I believe it could become a valid tool that is, as of now, in the early stages of development. It certainly doesn't replace a thinking human that looks at a project from all angles. Not yet anyway.

Greg
 
FairPrice applies currently to sheetfed only

FairPrice applies currently to sheetfed only

From the WestNoble FairPrice Team (response to Coolio)

First of all, thank you so much for trying out our service; your feedback mean so much to us, it will only help us improve our offering. As we mentioned earlier, our system does not give a low price, nor a very high price; it gives prices to enable print buyers to create reasonable budgets long before they actually engage printing companies. So if the prices come out a little high compared to what printers are offering, that will be OK – on both ends.

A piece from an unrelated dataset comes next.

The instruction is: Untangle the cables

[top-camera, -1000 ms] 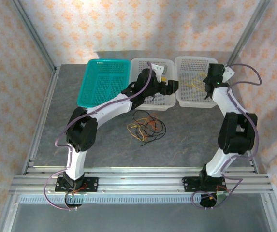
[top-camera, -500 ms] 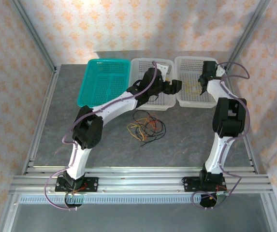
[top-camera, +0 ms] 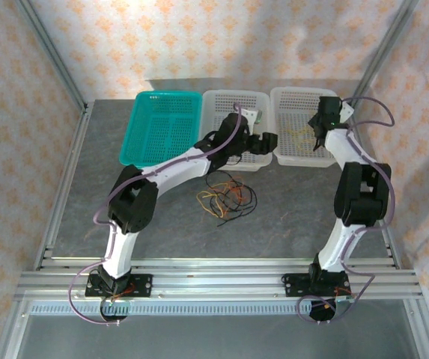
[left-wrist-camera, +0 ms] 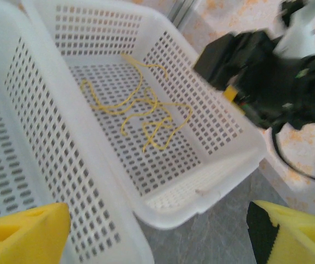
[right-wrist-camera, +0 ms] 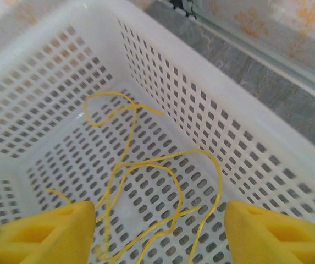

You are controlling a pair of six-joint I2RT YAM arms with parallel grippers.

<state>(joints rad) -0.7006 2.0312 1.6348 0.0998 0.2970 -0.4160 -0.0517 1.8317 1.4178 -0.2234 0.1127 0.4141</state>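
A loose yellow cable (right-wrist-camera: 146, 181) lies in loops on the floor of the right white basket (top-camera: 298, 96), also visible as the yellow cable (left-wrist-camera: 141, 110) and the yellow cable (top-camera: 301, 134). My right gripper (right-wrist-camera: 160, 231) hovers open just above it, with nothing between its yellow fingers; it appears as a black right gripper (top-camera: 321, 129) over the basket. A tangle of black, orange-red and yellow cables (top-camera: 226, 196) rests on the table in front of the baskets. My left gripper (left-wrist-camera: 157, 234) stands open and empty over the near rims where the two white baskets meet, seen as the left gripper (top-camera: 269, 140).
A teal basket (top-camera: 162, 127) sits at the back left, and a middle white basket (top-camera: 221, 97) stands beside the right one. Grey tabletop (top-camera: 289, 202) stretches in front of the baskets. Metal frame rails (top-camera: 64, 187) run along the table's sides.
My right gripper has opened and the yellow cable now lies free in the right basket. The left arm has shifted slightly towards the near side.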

You are right on a couple of things. The system currently only deals with sheetfed jobs. No specs are pre-entered; you have to build your campaign with various project items and then describe each item. The project items are given names that most of the industry will understand; so the only reactive intelligence that has been built in so far is to anticipate what bindery operations certain of the project operations will or will not require. However the system will not tell you what you should or should not enter based on what you might be thinking of doing at a future step (that is such as mailing, postage, etc.). Once you have entered in all the specs, the system will give you a set of prices; should you have missed an essential step, like not specifying paper, the system will give you a notice. Or if you think of throwing out an entire project item after describing it, the system will ask you if your are certain before it eliminates any data you have already entered.

Finally, for small or shortrun project items, the system will automatically make a decision to go to digital pricing, if and only if all the other specs allow for a digital price (i.e. size, number of colors, quantity not too large, etc.). That is, the user is not given a choice whether to choose digital or regular sheetfed pricing. We expected this to be fine for budgeting purposes.

When you get a chance please give us more feedback. Thank you again for your help.
 
Thank you for the response afeeekhan,

I understand and respect your stance that it is a budgeting tool. From that regard I think it could work very well. I would however, like to make a few comments.

"...the system will not tell you what you should or should not enter based on what you might be thinking of doing at a future step (that is such as mailing, postage, etc.)."

I would counter that if a user is selecting "Postcards" (thereby implying that they mail), a simple rule could be used to warn the user that the material doesn't meet spec for mailing.

"...The system currently only deals with sheetfed jobs." "...for small or shortrun project items, the system will automatically make a decision to go to digital pricing..."

These statements confuse me. Either it only looks at sheetfed ... or ... it looks at sheetfed and digital and displays competitve pricing appropriately. In my tests I selected quantities that should have run on a digital device, with a range that would transition to sheetfed. The pricing I received was indicative of sheetfed only.

These are just my opinions, with intentions of providing feedback and improving the product.

Greg
 
Mailing and postage

Mailing and postage

Thank you. We will look into these concerns in our next conversation with the rest of the team.